Some of you may remember me from last year: I had applied to implement the k-medoids clustering method in MADlib, a Postgres and GreenPlum library.
As this project could not be selected last year, I'm trying again now!

You can find my application at this address: https://github.com/viodlen/gsoc_2014
I've also pasted it at the end of this email.

As for me: I'm Maxence Ahlouche, a French student in computer science. I've been studying IT for almost 4 years now, the first two of them being in a technical degree. I'm currently in an engineering school, and am supposed to graduate next year.


However, there's a problem with my application: the GSoC is supposed to begin on may 19, but I have lectures and exams until at least June 4, and the official end of my school year is on June 13. The period between June 4 and June 14 is intended for students to finish their school projects, if they haven't already.
In the worst case, I won't have time to do anything significant for the first 4 weeks.

Still, I think I'm able to handle this situation, and this worst case is quite unlikely. Between May 19 and June 4, I'll have lectures and exams, but it should still be a quiet time, and I'll have time to work on my GSoC project the evenings and week-ends.  After June 4, I'll only have my school projects to finish and present, and I think I'll be able to spend most of my time on GSoC.
I've taken it into account in my proposal's schedule, that's why the first part takes almost as long as the second, even though it looks easier to me.

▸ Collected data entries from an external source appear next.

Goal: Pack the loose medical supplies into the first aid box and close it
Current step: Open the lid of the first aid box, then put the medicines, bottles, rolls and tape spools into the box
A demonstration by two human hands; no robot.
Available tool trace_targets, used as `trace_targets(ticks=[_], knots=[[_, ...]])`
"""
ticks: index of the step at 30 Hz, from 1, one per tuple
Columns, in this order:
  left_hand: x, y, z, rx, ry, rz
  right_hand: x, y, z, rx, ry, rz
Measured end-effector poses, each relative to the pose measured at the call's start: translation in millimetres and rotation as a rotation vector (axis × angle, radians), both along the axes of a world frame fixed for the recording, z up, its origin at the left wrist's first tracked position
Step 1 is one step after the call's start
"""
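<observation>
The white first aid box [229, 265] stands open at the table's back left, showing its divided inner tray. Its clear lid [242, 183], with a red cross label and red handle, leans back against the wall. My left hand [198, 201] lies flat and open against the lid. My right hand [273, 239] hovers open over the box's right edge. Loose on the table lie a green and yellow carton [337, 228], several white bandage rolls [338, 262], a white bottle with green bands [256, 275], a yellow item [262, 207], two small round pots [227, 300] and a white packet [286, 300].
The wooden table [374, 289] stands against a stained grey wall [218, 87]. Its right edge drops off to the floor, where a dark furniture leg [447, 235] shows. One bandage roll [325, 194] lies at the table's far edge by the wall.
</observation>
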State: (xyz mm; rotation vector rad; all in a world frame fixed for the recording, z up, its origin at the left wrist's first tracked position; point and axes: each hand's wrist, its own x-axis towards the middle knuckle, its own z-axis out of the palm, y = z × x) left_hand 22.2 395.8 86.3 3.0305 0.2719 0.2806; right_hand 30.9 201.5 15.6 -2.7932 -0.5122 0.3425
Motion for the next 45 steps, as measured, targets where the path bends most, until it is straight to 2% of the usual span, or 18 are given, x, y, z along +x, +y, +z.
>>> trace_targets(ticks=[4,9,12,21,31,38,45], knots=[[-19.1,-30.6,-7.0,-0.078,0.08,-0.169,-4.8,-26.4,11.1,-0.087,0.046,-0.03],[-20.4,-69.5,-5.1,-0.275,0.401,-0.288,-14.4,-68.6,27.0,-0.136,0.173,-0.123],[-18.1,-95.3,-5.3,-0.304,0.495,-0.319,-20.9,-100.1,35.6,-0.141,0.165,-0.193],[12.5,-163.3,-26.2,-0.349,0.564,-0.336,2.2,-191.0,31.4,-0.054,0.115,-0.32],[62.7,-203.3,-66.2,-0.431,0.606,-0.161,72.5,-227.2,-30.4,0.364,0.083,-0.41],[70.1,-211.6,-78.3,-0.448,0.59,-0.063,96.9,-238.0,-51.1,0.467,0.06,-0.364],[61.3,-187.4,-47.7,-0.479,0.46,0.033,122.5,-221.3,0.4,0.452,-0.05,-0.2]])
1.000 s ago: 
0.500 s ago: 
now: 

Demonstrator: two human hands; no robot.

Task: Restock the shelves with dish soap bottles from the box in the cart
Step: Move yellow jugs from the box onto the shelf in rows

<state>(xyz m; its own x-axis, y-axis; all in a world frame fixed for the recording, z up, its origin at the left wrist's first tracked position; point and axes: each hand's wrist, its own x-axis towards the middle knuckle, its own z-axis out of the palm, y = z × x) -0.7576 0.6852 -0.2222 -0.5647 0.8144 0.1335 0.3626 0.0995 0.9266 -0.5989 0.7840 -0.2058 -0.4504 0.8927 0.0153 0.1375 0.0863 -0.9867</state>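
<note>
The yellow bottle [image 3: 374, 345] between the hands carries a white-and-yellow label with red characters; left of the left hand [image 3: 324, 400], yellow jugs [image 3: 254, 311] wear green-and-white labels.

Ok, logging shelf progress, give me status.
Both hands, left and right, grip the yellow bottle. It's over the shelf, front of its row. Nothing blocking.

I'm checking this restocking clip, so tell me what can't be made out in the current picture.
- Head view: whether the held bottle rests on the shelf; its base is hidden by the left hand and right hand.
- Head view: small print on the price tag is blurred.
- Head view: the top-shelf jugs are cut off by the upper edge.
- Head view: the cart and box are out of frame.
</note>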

Of course, if the community doesn't want to take this risk, I'll understand.

Regards,
Maxence Ahlouche

My proposal:
GSoC 2014 proposal: implementing clustering algorithms in MADlib
================================================================

Synopsis
--------

This project aims to implement some clustering algorithms in MADlib,
which is a data analytics and machine learning library for PostgreSQL,
Greenplum and HAWQ.

Benefits to the PostgreSQL community
------------------------------------

Currently, only the k-means clustering algorithm is implemented in
MADlib (see the doc:
http://doc.madlib.net/latest/group__grp__clustering.html ). The
k-medoids algorithm, while being computationnally more intensive, is
much less sensitive to outliers (points that don't belong obviously to
one cluster or another). This is interesting on noisy datasets, that's
why I'm planning to implement it during the first part of the GSoC.

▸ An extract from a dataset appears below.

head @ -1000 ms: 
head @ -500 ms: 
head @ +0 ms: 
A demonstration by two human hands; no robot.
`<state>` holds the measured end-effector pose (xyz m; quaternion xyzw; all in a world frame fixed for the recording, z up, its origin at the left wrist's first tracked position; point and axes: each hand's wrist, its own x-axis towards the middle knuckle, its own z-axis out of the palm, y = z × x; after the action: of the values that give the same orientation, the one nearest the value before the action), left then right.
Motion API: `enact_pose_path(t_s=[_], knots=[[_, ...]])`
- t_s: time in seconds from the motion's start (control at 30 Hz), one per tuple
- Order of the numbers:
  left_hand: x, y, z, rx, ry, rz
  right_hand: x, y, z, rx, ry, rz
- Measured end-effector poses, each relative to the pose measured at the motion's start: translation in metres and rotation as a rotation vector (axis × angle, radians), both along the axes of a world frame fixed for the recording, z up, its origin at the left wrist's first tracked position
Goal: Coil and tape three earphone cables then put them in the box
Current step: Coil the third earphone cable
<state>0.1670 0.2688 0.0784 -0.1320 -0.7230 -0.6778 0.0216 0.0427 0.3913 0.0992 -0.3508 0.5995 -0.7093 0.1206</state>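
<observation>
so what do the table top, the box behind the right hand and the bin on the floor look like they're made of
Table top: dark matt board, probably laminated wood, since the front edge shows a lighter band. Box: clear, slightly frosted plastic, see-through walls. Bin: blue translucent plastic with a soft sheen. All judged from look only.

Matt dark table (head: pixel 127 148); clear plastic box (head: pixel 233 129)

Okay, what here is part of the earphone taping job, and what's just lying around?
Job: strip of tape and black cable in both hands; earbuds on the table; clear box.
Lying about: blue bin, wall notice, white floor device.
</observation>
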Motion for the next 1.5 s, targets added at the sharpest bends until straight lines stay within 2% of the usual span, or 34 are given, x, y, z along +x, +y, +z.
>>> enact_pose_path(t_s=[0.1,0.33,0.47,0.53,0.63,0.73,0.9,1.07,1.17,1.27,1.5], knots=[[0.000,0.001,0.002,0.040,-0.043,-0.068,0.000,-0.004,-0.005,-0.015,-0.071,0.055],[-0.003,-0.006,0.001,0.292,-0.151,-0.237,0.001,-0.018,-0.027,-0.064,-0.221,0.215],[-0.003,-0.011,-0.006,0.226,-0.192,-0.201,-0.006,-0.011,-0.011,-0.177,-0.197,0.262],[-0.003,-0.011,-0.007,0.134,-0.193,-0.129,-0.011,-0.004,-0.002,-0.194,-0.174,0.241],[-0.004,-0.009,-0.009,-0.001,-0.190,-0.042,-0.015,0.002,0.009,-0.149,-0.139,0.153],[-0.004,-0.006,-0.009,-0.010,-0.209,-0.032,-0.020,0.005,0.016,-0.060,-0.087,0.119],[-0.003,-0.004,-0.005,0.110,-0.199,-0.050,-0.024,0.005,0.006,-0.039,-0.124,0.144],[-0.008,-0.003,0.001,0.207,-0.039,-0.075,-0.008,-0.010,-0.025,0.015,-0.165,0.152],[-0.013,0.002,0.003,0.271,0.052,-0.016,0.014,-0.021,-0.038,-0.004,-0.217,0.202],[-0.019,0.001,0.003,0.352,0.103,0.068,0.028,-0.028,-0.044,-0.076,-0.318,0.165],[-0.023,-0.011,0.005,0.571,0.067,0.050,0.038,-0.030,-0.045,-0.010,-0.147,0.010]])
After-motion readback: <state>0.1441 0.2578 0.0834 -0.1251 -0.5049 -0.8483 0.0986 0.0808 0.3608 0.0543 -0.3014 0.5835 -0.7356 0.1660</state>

Still, these algorithms are based on distance computation, therefore
they can only find convex clusters. That's why I'm proposing to
implement the OPTICS (*ordering points to identify the clustering
structure*, see http://en.wikipedia.org/wiki/OPTICS_algorithm ), which
addresses this issue, as the second part of this GSoC project.

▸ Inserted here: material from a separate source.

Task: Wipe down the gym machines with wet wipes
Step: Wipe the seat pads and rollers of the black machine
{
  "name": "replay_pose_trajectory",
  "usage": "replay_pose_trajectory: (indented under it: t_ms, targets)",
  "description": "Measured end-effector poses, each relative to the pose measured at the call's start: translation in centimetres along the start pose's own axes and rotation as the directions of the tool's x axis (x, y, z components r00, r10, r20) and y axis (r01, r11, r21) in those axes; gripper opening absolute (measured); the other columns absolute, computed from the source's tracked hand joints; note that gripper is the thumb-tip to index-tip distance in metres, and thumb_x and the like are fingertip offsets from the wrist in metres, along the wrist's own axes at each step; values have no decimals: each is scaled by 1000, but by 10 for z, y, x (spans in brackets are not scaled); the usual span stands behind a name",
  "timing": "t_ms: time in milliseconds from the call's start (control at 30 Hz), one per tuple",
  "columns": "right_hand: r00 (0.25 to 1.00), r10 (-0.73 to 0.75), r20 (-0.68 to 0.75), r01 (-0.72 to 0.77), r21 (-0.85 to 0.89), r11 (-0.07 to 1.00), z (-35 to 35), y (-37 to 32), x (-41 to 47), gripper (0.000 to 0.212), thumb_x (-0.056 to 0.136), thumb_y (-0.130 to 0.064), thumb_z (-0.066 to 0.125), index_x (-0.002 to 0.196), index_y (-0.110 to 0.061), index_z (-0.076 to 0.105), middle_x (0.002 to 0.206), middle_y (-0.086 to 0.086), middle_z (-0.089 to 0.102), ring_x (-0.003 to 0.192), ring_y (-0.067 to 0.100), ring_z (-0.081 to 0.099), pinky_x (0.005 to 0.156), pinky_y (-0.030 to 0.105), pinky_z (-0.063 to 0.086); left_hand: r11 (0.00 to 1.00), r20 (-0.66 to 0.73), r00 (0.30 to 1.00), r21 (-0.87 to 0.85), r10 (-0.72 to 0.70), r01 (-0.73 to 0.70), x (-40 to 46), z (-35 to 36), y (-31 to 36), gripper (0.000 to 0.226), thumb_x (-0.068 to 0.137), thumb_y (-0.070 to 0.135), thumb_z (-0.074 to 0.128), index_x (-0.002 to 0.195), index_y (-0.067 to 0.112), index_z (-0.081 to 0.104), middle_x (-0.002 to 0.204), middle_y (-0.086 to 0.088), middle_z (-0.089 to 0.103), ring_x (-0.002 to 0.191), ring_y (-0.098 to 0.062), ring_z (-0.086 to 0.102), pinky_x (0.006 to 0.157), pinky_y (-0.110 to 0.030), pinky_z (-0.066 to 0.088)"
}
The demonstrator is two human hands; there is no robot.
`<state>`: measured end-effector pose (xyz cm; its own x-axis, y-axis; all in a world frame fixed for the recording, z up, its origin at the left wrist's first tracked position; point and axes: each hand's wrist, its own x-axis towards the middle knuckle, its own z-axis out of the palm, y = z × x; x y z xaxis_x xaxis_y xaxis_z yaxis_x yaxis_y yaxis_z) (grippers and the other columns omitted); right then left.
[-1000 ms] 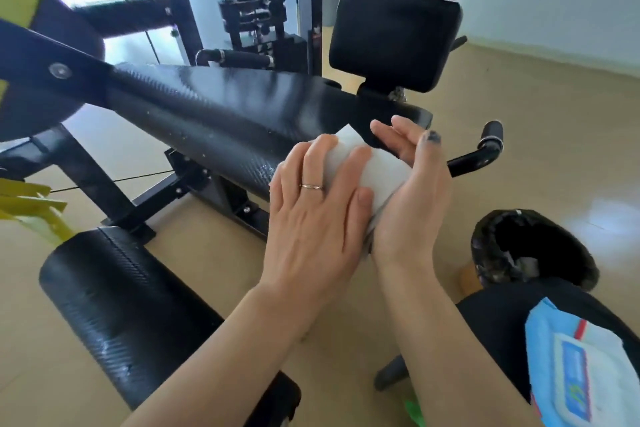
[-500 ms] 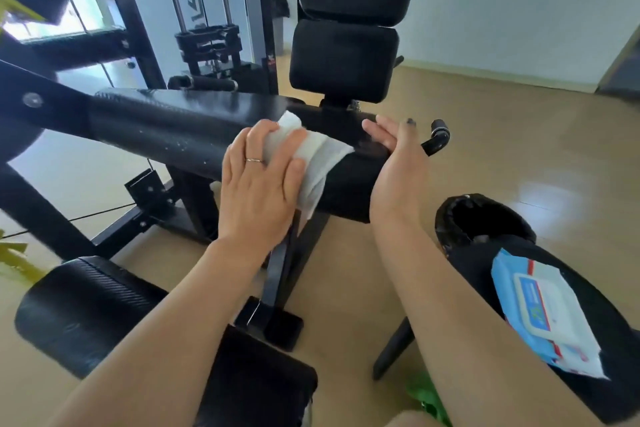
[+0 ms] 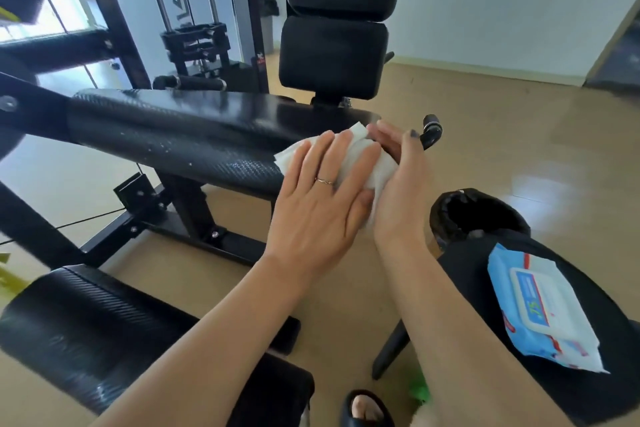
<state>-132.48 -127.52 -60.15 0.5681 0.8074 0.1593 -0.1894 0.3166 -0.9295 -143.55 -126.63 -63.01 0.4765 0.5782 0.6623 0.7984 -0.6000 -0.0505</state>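
Observation:
A long black padded roller (image 3: 180,146) of the gym machine runs across the middle of the view. A white wet wipe (image 3: 360,156) lies over its right end. My left hand (image 3: 322,194) presses flat on the wipe with straight fingers. My right hand (image 3: 398,184) cups the roller's end, its fingers and thumb curled around the end and touching the wipe's edge. A blue pack of wet wipes (image 3: 543,308) rests on a black seat (image 3: 606,367) at the lower right.
A black back pad (image 3: 332,55) stands upright behind the roller, with a weight stack (image 3: 197,42) to its left. A second black roller (image 3: 79,326) lies at lower left. A black-lined bin (image 3: 478,215) sits on the floor at right, near a handle (image 3: 431,132).
My left hand slid the wipe rightward along the roller, back to its right end beside my right hand. The view shifted slightly.

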Motion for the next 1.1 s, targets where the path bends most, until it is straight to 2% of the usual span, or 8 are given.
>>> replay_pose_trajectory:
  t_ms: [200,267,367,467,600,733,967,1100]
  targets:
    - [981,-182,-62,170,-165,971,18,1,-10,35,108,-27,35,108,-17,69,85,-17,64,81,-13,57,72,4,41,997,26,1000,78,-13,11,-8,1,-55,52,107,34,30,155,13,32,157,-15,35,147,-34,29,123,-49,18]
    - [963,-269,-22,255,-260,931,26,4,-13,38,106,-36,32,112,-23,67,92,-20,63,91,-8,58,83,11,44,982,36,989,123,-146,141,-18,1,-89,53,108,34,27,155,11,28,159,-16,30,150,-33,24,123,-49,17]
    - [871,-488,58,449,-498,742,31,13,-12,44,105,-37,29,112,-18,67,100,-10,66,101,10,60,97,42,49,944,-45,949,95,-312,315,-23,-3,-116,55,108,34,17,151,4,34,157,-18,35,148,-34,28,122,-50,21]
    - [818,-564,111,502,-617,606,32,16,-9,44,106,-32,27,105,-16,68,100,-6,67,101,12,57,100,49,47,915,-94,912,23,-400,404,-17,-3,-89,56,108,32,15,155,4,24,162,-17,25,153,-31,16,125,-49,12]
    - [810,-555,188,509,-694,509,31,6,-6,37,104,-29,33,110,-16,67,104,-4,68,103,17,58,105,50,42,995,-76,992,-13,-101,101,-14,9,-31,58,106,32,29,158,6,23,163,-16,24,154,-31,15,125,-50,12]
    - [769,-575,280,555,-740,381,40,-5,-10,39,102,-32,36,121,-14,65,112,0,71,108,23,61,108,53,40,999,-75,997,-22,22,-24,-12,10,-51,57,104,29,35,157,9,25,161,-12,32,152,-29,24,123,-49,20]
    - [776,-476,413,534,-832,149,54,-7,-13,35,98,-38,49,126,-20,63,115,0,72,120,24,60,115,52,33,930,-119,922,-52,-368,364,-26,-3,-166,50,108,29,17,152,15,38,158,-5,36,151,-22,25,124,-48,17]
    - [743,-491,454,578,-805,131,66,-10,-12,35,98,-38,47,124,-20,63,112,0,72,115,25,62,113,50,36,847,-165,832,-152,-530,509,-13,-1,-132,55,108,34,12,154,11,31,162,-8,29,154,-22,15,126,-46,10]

The PostgreSQL community would benefit from these features, as it
would make available clustering algorithms more powerful than simple
k-means.

Project details
---------------

k-medoids
"""""""""

The first goal of this project is to implement the k-medoids
clustering algorithm. For this, I'll first spend some time studying
the k-means algorithm, as both will probably be pretty similar. This
will also allow me to get familiar with the codebase, the conventions,
the data structures I'll need, etc.

Then I'll implement, test and debug the algorithm. If relevant, I'll
also provide a "k-medoids++" version, which, similarly to the
k-means++ function in MADlib, will chose the initial centroids
depending on the dataset, instead of chosing them randomly. This
allows to detect small clusters located far from the others (which are
usually detected as part of an other bigger cluster using the standard
algorithm).

The final step would be to refactor the code from k-means and
k-medoids to remove any code duplication introduced in this first
part.

OPTICS
""""""

The second part of this project would be to implement the
density-based clustering algorithm OPTICS, which would overcome the
main problem of both the k-means and k-medoids algorithm: non-convex
clusters. This algorithm has been preferred over DBSCAN
(http://en.wikipedia.org/wiki/DBSCAN ) as it is able to detect
clusters of different densities, and, consequently, overlapping
clusters.

I'll first take some time to understand full well the algorithm, and
make a prototype in Python, to be sure I know how it works. Then I'll
actually implement it, test it, and debug it in MADlib.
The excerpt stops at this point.